The pharmacist “Abu Abdo” (who refused to disclose his real name to avoid inquiry), said that the drugs that experienced a price increase were only those manufactured in regime-controlled areas with local alternatives.

He explained that the price increases of drugs in regime-controlled areas were due to the deterioration of the Syrian pound against the dollar, noting that pharmacies in Idlib originally bought the drugs (from regime-controlled areas) in dollars, meaning that the price hikes in regime-controlled areas did not actually affect the prices in the north.

Pharmacist “Mohammed” (a pseudonym, who refused to disclose his real name) considered that the increase in drug prices aims to boost sales of locally manufactured drugs, noting that drugs without local alternatives such as inflammation injections did not have their prices increased.

He clarified that the quality is comparable between drugs manufactured in Idlib and those imported from regime-controlled areas with the same pharmaceutical composition.

The pharmacist added that raising the price of some drugs has a significant negative impact on pharmacies, especially those containing drugs imported from regime-controlled areas, as they are unable to sell them at the previous price and fear selling them at a lower price so as not to be penalized for not adhering to the ministry’s decided prices.
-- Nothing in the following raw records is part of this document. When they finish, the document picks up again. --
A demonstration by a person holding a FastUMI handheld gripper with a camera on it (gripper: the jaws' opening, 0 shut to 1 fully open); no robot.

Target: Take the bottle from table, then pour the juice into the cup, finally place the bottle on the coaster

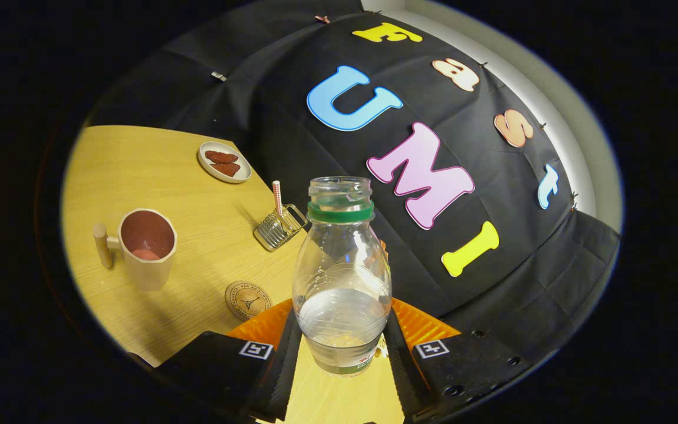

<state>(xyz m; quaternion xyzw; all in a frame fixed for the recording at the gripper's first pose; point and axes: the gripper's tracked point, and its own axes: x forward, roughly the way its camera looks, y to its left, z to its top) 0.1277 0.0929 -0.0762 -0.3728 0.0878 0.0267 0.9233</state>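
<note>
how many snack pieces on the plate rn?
2. Both lie side by side on the small plate at the table's far edge, beyond the cup: one nearer the wall, one nearer the cup. None look hidden.

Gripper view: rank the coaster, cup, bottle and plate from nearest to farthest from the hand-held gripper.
1. Bottle, between the hand-held gripper's fingers.
2. Coaster, just ahead, beside one finger.
3. Cup, beyond the coaster.
4. Plate, farthest, by the booth wall.

Bright, even light w/ soft shadows on table [209, 194], sharp focus, fisheye-warped edges.
</note>
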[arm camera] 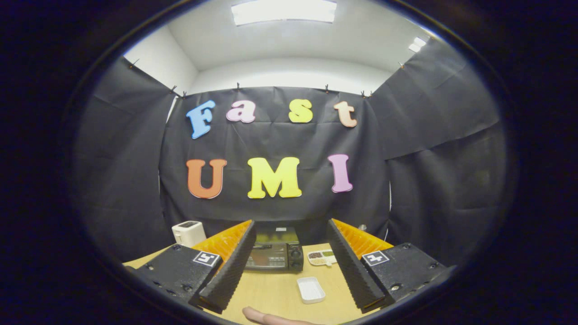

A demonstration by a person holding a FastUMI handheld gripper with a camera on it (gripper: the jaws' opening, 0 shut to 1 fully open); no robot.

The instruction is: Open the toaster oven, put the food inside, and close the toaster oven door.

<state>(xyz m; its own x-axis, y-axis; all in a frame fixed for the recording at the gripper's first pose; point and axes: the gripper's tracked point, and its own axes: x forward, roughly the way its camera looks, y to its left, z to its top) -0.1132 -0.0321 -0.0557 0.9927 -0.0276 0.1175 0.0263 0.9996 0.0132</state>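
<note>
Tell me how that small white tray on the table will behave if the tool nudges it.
The white tray looks shallow and thin-walled, so probably light and apt to slide on the smooth wooden table. Its low, flat shape makes tipping unlikely. The tool is open, with the tray between its fingers.

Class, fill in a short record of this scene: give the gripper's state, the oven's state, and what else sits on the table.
gripper: open, fingers spread, holding nothing
toaster oven: black, door closed, beyond the fingers at the table's back
white tray: empty, on the table between the fingers
sectioned dish: holds food, right of the oven
white appliance: left of the oven
table: light wood
</note>
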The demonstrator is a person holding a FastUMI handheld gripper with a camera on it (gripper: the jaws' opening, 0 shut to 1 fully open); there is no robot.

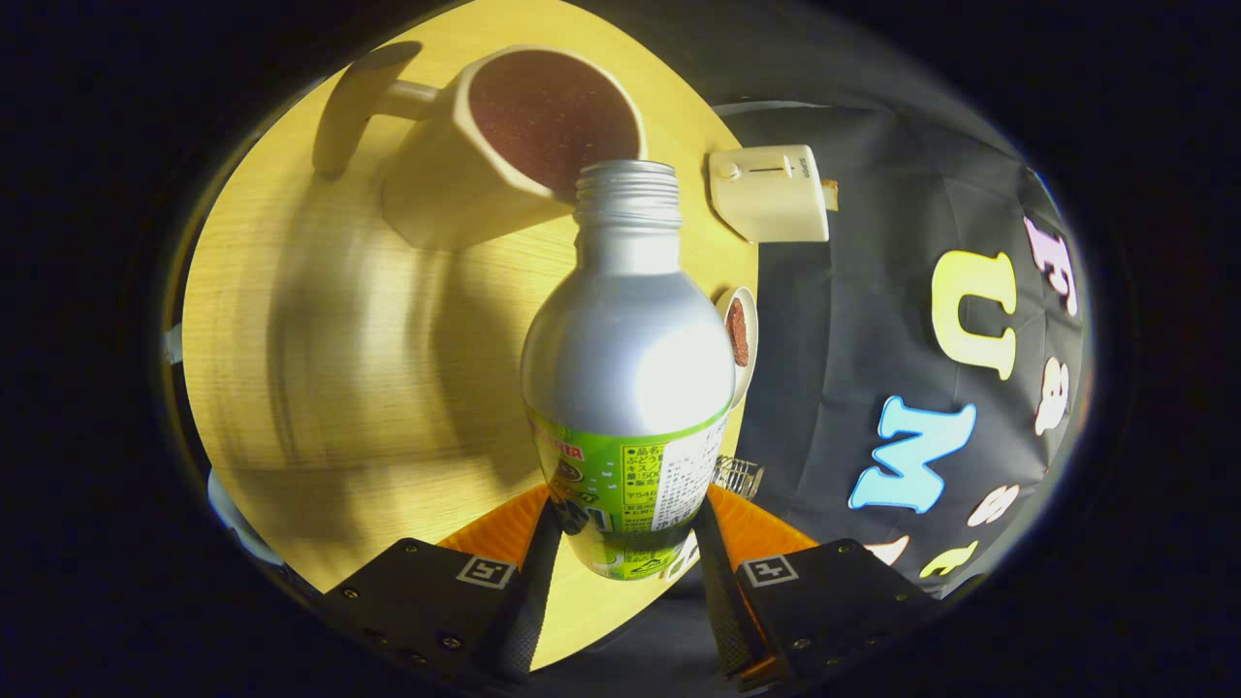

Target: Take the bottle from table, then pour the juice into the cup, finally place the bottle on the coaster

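Observation:
My gripper (625, 543) is shut on a silver metal bottle (628, 359) with a green label, both fingers pressing on its labelled lower part. The bottle has no cap and is tipped forward, and its threaded mouth (626, 179) sits right at the rim of a cream cup (504, 145). The cup has a dark inside and a handle on the side away from the bottle, and it stands on the wooden table (339, 368). Whether liquid is running out cannot be made out. A small round coaster (739, 334) with a dark centre lies just beside the bottle's shoulder, near the table's edge.
A cream box-shaped device (771, 191) with a knob and a slot sits at the table's edge beyond the coaster. A small wire object (739, 475) shows beside the bottle's label. The booth's dark cloth wall (853, 368) rises past the table's edge.

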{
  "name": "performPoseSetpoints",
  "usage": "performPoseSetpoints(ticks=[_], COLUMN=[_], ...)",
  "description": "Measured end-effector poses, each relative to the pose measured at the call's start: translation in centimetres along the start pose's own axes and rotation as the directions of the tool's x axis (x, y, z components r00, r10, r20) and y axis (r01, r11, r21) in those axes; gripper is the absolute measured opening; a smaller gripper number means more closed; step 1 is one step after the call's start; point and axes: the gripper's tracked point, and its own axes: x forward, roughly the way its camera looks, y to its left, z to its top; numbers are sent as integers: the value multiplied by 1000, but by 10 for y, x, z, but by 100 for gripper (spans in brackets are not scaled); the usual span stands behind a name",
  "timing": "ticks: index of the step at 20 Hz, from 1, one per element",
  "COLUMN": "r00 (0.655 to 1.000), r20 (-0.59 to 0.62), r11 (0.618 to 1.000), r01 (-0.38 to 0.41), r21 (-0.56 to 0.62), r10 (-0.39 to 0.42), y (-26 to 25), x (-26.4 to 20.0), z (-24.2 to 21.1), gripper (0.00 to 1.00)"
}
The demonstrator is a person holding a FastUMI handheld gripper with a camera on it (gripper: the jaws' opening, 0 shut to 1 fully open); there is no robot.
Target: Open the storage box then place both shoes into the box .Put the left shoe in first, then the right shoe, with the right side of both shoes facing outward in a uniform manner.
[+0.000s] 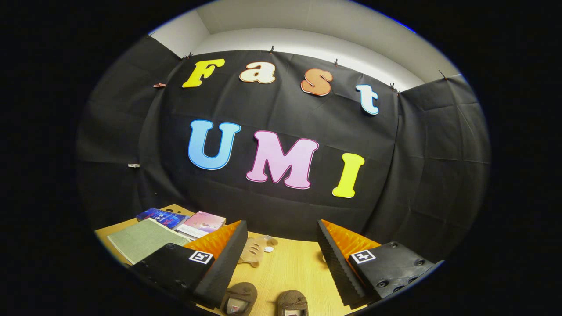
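Judging from how things lie, we are at the very start: the storage box has yet to be opened, and we cannot make it out from where the camera looks, so the next move calls for tipping the hand-held gripper (281, 263) down and finding the box before touching either shoe. Its fingers are spread wide and pinch nothing.

We take the two brown shoes as our landmark. They sit side by side on the wooden bench (294, 263), toes pointing away from us, low between the fingers and close to the camera: one shoe (239, 298) just beside the left finger, the other shoe (293, 303) to its right, nearer the middle of the gap. Which is the left shoe we cannot tell.

Beyond the shoes lies a small tan plush toy (257, 250), partly behind the left finger. Farther left of the shoes rest a green mat (140, 239) and some books (202, 223).
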Motion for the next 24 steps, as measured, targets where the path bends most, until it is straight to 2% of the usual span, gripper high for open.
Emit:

On December 6, 2023, the Minister of Health in the Salvation Government held a meeting with the General Director of Drug Control and with the owners of drug warehouses in Idlib to discuss the control mechanism for imported drugs, support for the local product, and regulation of the import process, without disclosing the outcomes.

A struggling sector

The medical sector in Idlib suffers from a lack of equipment, insufficient staff, and weak funding. Medical facilities are frequently targeted by Syrian regime forces and their allies.

Patients in Idlib resort to “charitable” pharmacies to get free medications, most of which are expired, as they cannot afford to buy medicine. Enab Baladi documented the intense overcrowding in some of the pharmacies that offer free drugs (which are few in Idlib).